◆ Task ◆
Where a line of the following data contains the string "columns", include it in the tally. Report the total alone.

◆ Dataset extract ◆
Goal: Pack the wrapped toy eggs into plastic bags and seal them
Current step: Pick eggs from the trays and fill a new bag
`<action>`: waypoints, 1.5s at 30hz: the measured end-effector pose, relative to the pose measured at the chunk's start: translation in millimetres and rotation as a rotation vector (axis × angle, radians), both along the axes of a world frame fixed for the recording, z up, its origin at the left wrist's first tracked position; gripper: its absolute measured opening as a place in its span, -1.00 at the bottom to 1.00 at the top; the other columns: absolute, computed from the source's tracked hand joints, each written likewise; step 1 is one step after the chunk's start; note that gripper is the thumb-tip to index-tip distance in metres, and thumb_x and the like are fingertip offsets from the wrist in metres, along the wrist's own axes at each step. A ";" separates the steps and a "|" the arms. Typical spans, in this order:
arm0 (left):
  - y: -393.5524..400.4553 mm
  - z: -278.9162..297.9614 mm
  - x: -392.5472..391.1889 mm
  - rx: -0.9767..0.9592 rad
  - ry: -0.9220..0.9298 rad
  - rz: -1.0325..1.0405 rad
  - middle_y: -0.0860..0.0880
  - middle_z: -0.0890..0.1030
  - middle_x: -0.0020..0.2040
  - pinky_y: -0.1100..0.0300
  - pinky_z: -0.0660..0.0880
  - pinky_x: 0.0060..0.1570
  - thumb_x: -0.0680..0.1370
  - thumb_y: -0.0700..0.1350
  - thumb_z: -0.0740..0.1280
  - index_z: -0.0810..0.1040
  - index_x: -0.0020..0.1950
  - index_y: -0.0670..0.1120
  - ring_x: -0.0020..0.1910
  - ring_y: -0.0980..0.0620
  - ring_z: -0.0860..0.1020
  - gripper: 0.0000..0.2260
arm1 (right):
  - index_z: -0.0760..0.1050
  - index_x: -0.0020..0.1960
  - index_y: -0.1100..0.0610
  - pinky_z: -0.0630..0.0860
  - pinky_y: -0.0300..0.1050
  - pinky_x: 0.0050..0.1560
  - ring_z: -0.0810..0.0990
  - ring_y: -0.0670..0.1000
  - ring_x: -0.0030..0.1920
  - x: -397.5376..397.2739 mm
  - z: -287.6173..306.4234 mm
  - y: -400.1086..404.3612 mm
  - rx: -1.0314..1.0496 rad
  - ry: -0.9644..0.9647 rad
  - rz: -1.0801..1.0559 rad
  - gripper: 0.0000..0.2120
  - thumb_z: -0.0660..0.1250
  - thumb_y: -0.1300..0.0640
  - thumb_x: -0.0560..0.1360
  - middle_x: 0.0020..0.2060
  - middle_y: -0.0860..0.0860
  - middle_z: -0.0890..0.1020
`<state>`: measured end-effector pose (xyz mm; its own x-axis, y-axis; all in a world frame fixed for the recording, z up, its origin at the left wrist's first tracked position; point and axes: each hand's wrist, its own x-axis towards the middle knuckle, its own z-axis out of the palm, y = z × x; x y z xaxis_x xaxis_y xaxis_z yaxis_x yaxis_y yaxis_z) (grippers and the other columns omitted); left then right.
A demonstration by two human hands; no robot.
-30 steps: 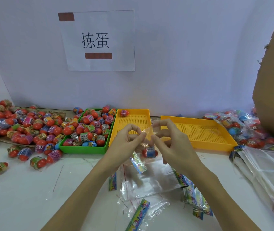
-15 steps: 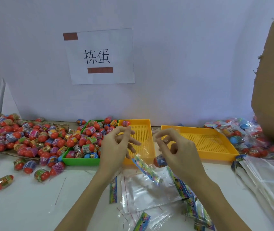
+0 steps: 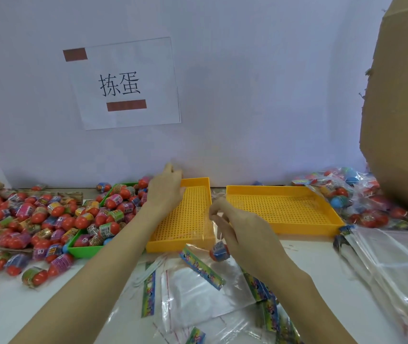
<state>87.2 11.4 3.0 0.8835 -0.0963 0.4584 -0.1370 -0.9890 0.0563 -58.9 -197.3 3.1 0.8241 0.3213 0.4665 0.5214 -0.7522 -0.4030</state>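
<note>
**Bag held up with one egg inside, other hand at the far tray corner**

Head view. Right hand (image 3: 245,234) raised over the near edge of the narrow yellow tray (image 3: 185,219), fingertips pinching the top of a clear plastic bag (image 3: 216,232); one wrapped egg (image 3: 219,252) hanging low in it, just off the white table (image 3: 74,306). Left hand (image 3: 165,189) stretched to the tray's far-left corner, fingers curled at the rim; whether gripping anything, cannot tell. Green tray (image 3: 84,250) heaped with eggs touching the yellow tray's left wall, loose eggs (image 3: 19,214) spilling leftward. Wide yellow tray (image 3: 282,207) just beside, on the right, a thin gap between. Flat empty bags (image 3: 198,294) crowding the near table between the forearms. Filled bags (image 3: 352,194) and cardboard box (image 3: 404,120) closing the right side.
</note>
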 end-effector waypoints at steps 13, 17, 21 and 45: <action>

◆ Final answer ◆
2